A recent national survey shows that only 3 percent of U.S. adults practice all of the "big four" habits to help prevent heart disease: eating a healthy diet, getting regular physical activity, maintaining a healthy weight, and not smoking. The National Heart, Lung, and Blood Institute (NHLBI) of the National Institutes of Health has combined the latest information and guidance on all of the factors that increase risk for heart disease or may contribute to worsening heart disease into two new heart health guidebooks for men and women.

"In the United States, heart disease is the number one killer of both women and men," says NHLBI Director Elizabeth G. Nabel, M.D. "But the good news is that there are many things individuals can do to reduce their risks of heart disease."

"Your Guide to a Healthy Heart" includes a detailed action plan for heart health. "Your Guide to Living Well With Heart Disease" is designed to help those with heart disease make decisions to protect and improve their heart health.

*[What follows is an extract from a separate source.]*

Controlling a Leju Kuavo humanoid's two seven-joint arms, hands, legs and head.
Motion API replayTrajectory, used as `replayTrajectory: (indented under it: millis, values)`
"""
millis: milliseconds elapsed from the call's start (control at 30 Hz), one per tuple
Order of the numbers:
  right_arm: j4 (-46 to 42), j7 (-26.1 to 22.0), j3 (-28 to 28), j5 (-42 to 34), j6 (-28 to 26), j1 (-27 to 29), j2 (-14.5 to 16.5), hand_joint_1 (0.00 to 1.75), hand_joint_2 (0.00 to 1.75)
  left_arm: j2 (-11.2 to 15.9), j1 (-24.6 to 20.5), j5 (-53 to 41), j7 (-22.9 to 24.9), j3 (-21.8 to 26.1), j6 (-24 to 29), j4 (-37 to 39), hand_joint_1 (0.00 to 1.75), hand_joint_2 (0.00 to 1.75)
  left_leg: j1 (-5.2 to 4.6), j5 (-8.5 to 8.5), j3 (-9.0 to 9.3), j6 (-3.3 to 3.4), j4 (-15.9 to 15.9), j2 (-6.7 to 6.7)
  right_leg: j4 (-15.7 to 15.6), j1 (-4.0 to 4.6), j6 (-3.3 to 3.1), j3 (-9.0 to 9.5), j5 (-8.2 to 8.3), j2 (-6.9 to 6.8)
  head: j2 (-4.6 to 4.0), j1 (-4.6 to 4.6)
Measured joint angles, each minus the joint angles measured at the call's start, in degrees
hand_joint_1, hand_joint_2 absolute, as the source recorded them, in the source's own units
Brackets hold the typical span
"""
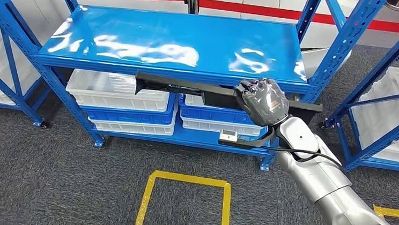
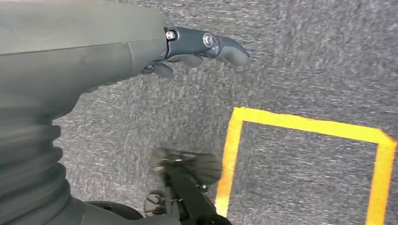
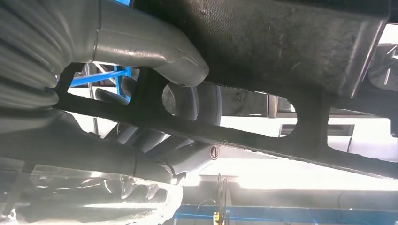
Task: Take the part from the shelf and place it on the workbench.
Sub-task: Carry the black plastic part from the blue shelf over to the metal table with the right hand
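Note:
A long black part [image 1: 188,87] lies level in front of the blue shelf [image 1: 175,46], just below the edge of its top board. My right hand [image 1: 263,100] grips it near its right end, fingers wrapped over the bar. In the right wrist view the black part [image 3: 263,42] runs close across the picture with the thumb [image 3: 155,44] pressed against it and darker fingers [image 3: 187,101] curled behind its cut-out web. My left hand [image 2: 197,47] hangs over the grey carpet, fingers loosely extended, holding nothing.
White bins [image 1: 118,91] on blue trays fill the lower shelf level. More blue racks stand at the left [image 1: 3,49] and right [image 1: 387,89]. Yellow floor tape [image 1: 185,197] marks a rectangle on the carpet before the shelf.

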Motion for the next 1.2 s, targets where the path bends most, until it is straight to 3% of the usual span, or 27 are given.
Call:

Both guides provide specific information on lifestyle changes and treatments that can lessen a person's chances of having a heart attack either a first attack or a repeat one.

Heart disease prevention advice in "Your Guide to a Healthy Heart" includes tips on choosing health foods, starting and sticking to an exercise program, and breaking the smoking habit. Features include how to eat healthy while dining out, reading food labels and making substitutions for limiting saturated fat, trans fat and cholesterol, basics on the DASH eating plan, and a 12-week walking program.

In addition to the guidebooks, two fact sheets titled "In Brief: Your Guide to a Healthy Heart" and "In Brief: Your Guide to Living Well with Heart Disease" highlight the basics for heart health. There are many things men and women can do to reduce their risk for heart disease.

  • Don't smoke, and if you do, quit. People who smoke are up to six times more likely to suffer a heart attack than non-smokers.
  • Aim for a healthy weight. It's important for a long, vigorous life. Overweight and obesity cause many preventable deaths.
  • Get moving. Make a commitment to be more physically active. Aim for 30 minutes of moderate-intensity activity on most, preferably all, days of the week.
  • Eat for heart health. Choose a diet that is low in saturated fat, trans fat, and cholesterol. Be sure to include whole grains, vegetables, and fruits.
  • Know your numbers. Ask your doctor to check your blood pressure, cholesterol (total, HDL, LDL, triglycerides), and blood glucose. Work with your doctor to improve any numbers that are not normal.